Aerobic organism

An aerobic organism or aerobe is an organism that can survive and grow in an oxygenated environment.[1] In contrast, an anaerobic organism (anaerobe) is any organism that does not require oxygen for growth. Some anaerobes react negatively or even die if oxygen is present.[2]

Aerobic and anaerobic bacteria can be identified by growing them in test tubes of thioglycollate broth:
1: Obligate aerobes need oxygen because they cannot ferment or respire anaerobically. They gather at the top of the tube where the oxygen concentration is highest.

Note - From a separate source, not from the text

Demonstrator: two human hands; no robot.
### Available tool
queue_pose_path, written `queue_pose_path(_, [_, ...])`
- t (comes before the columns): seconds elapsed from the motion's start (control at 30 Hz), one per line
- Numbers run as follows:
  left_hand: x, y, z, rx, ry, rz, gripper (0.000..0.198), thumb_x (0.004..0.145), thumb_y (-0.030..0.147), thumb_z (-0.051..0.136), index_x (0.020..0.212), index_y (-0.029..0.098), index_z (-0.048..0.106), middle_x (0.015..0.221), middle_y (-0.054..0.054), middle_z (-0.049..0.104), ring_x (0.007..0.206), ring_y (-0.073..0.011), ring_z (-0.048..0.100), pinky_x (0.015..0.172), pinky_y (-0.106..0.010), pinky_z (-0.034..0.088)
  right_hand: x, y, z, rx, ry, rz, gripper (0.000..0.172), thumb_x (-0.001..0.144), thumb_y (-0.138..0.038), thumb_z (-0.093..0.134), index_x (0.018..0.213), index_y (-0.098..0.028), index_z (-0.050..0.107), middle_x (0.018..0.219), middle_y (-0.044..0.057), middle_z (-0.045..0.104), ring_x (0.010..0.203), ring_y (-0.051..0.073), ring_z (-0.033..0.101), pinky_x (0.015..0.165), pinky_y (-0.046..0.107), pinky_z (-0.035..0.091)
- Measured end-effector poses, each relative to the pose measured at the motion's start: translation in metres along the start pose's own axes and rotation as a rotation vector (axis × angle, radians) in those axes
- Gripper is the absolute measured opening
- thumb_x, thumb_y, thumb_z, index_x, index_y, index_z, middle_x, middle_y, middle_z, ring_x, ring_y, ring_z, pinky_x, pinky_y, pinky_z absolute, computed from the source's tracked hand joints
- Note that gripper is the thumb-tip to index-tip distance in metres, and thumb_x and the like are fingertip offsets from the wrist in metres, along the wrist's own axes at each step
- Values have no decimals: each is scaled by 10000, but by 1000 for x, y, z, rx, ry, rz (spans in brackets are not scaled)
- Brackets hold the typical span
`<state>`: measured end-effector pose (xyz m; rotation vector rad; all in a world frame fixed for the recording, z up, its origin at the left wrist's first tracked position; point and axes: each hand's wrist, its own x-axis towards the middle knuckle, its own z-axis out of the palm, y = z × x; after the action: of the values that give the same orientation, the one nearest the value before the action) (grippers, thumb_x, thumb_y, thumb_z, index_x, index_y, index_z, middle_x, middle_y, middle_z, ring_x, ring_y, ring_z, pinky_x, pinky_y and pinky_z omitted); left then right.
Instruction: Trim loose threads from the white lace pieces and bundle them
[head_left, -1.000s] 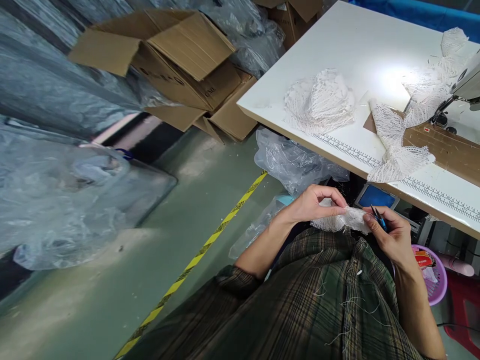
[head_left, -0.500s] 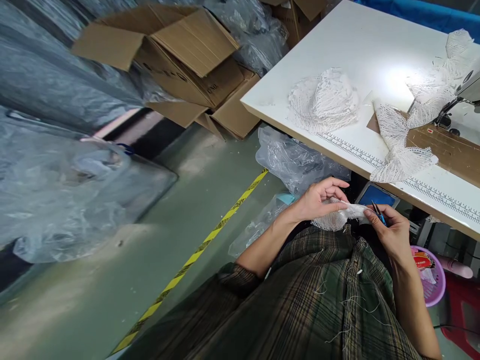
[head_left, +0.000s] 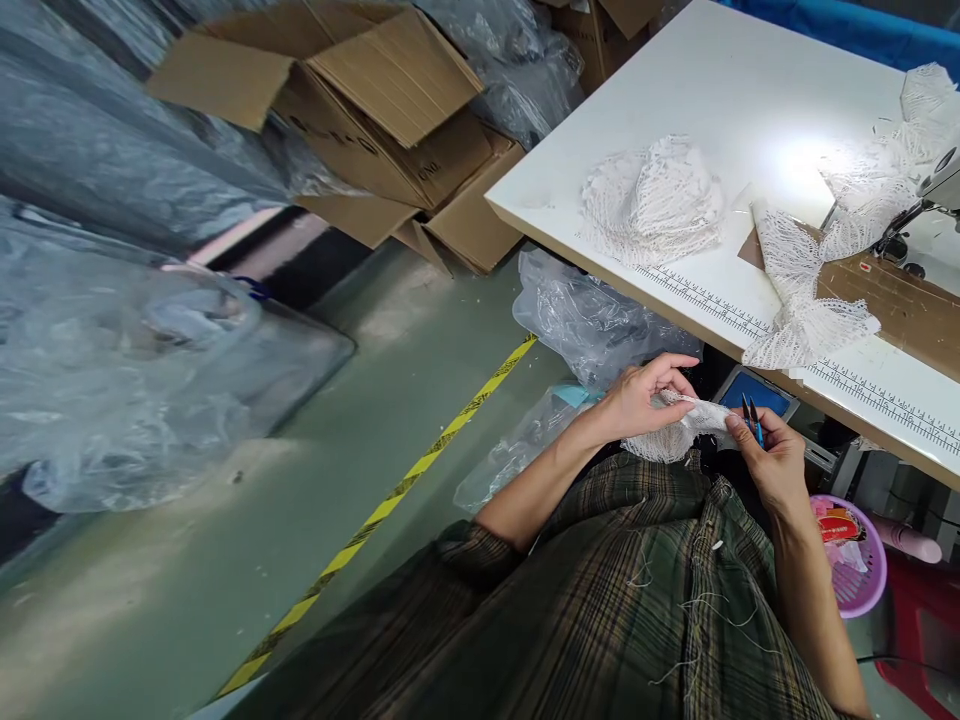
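Over my lap I hold a small piece of white lace [head_left: 679, 430] between both hands. My left hand [head_left: 646, 395] pinches its left end, with some fingers lifted. My right hand [head_left: 772, 462] is closed on the lace's right end and on small blue thread snips [head_left: 754, 420], blades pointing up. A heap of white lace pieces [head_left: 652, 200] lies on the white table [head_left: 720, 90] above my hands. More lace [head_left: 806, 300] drapes over a brown cardboard sheet [head_left: 900, 300] beside the sewing machine [head_left: 926, 200].
Open cardboard boxes [head_left: 360, 110] and large clear plastic bags [head_left: 112, 370] crowd the left. A yellow striped tape line [head_left: 390, 520] crosses the green floor. Plastic bags [head_left: 592, 325] lie under the table edge. A pink basket [head_left: 851, 555] and red stool [head_left: 922, 620] sit at the lower right.
My left fingers have lifted and spread while still pinching the lace. Both hands have shifted slightly up, and the snips now stand more upright.
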<state>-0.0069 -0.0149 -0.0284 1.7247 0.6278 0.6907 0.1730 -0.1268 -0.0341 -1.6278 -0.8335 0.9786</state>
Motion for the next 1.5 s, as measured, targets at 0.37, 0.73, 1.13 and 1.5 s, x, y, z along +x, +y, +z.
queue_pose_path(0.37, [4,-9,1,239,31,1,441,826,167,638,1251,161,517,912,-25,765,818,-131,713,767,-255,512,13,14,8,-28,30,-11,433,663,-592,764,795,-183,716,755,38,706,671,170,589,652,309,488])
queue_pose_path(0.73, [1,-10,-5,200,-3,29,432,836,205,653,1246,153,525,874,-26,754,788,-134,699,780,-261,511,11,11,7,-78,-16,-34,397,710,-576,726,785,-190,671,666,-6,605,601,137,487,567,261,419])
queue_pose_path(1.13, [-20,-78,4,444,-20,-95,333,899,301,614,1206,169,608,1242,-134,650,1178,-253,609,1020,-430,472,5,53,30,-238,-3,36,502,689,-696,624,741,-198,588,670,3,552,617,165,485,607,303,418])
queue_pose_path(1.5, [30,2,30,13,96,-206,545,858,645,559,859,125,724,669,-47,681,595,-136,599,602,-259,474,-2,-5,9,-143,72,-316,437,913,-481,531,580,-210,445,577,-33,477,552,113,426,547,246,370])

2: Obligate anaerobes are poisoned by oxygen, so they gather at the bottom of the tube where the oxygen concentration is lowest.
3: Facultative anaerobes can grow with or without oxygen because they can metabolise energy aerobically or anaerobically. They gather mostly at the top because aerobic respiration generates more ATP than either fermentation or anaerobic respiration.
4: Microaerophiles need oxygen because they cannot ferment or respire anaerobically. However, they are poisoned by high concentrations of oxygen. They gather in the upper part of the test tube but not the very top.
5: Aerotolerant organisms do not require oxygen as they metabolise energy anaerobically. Unlike obligate anaerobes however, they are not poisoned by oxygen. They can be found evenly spread throughout the test tube.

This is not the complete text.